# INSTRUCTIONS TO FOLLOW:
Locate the line bearing "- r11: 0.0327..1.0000" in the material below, then reproduce it and each following line up to and including the line bearing "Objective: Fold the".

[Start of Attachment]

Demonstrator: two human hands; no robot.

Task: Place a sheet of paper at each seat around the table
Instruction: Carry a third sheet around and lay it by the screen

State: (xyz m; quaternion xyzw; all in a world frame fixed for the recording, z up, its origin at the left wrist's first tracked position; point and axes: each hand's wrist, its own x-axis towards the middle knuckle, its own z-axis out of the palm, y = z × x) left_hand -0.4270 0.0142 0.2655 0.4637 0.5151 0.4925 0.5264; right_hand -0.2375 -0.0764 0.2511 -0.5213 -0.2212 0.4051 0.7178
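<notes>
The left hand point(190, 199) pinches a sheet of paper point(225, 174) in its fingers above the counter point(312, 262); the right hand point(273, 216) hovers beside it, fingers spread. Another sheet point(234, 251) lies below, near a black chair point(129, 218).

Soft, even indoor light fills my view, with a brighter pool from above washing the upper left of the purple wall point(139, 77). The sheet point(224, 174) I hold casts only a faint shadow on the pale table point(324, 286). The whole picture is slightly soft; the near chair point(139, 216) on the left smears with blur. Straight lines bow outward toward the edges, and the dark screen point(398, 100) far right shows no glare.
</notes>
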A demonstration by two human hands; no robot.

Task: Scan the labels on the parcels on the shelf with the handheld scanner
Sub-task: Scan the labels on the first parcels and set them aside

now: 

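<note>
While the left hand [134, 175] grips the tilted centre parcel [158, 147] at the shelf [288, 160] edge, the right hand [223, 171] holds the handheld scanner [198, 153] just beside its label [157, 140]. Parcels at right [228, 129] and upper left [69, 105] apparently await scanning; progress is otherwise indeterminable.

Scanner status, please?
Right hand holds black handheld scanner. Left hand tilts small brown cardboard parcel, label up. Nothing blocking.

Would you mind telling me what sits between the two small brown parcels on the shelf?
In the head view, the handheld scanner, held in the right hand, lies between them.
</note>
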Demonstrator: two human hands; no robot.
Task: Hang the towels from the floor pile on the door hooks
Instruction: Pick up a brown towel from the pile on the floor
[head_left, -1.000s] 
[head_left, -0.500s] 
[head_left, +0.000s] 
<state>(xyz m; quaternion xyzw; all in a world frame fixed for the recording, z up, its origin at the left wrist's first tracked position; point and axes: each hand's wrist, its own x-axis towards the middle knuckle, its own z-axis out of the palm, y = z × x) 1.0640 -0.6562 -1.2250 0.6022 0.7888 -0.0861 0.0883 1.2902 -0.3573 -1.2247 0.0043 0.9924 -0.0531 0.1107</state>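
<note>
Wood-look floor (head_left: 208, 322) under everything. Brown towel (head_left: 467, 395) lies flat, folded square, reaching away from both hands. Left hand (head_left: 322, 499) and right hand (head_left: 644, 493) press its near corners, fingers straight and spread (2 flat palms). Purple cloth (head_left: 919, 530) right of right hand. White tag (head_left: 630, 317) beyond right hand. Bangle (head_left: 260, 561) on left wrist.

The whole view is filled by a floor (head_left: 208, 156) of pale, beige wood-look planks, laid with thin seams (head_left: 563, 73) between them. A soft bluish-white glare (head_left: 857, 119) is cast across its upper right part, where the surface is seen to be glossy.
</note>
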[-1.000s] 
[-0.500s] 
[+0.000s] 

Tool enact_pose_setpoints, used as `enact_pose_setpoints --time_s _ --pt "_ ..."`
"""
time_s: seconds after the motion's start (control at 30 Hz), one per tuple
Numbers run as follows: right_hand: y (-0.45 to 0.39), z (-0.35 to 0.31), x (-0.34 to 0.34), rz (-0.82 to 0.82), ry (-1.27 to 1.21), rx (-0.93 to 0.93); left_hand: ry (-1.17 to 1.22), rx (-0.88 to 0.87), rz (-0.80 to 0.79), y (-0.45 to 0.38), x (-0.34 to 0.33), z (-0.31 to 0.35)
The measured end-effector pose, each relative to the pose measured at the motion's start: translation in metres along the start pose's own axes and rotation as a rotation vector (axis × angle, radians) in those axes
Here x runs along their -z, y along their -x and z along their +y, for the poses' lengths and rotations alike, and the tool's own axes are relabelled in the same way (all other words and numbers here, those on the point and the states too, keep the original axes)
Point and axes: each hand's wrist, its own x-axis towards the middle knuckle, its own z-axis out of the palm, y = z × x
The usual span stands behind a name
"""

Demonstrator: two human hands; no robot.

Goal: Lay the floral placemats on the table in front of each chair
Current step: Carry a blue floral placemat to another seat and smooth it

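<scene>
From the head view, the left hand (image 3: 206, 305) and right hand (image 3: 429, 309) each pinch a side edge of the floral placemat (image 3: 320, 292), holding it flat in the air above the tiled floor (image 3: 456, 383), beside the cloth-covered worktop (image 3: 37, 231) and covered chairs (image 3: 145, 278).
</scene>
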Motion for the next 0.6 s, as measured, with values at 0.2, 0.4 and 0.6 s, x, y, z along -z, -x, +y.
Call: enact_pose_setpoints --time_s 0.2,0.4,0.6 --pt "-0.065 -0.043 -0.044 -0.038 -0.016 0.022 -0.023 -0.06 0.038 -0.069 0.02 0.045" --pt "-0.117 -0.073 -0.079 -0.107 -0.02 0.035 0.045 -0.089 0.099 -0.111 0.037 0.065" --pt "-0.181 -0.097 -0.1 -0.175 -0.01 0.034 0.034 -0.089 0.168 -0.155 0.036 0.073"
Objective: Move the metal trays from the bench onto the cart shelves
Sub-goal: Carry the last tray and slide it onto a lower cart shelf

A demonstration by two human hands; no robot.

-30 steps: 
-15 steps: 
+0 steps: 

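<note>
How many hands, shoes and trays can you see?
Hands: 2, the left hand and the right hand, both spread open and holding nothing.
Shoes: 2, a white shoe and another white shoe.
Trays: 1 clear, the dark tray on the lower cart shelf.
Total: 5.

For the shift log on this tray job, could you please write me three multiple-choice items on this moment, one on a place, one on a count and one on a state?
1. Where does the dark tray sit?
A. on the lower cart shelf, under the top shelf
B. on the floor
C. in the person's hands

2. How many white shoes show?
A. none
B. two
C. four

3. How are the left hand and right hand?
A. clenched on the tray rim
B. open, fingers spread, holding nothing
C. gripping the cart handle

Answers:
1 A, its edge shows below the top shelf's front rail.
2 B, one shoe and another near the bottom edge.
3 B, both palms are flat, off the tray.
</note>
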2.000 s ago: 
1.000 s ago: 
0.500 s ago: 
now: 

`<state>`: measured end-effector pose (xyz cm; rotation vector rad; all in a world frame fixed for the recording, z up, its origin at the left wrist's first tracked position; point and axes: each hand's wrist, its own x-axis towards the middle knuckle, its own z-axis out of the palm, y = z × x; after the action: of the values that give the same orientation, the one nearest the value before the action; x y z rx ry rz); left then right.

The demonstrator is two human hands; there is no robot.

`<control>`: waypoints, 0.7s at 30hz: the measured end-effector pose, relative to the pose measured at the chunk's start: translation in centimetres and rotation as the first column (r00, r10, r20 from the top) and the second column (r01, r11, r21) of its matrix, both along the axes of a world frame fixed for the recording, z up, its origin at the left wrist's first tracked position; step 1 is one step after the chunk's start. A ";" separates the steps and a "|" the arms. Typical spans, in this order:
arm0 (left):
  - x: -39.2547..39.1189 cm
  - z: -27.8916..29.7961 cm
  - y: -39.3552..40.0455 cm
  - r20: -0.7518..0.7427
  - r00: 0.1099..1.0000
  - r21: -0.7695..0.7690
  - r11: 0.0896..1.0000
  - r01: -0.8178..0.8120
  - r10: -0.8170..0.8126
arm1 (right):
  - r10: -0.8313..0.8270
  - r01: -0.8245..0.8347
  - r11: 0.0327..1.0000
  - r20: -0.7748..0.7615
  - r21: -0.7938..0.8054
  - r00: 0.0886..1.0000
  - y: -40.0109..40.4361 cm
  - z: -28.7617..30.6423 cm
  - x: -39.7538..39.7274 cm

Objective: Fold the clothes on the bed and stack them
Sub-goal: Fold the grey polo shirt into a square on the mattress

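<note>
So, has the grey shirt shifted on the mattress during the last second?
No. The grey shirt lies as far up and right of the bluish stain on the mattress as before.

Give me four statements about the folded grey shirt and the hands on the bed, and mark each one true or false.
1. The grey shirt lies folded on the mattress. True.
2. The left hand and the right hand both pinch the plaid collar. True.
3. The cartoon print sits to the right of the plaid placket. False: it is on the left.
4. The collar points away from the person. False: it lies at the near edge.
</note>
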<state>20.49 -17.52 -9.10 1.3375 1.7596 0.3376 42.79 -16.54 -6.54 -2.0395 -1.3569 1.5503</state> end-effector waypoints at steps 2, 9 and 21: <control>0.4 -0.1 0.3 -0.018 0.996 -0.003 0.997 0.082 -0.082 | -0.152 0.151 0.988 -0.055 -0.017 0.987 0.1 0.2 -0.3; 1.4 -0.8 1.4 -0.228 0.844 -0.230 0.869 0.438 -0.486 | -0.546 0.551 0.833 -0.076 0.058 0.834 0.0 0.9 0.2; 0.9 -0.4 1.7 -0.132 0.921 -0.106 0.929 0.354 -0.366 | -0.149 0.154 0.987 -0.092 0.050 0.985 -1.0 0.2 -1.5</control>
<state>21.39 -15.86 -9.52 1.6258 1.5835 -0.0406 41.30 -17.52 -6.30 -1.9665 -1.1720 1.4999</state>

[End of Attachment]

# RESPONSE AREA:
  - r11: 0.0327..1.0000
  - r20: -0.7748..0.7615
  - r21: -0.7938..0.8054
  - r00: 0.0886..1.0000
  - y: -40.0109..40.4361 cm
  - z: -28.7617..30.6423 cm
  - x: -39.7538..39.7274 cm

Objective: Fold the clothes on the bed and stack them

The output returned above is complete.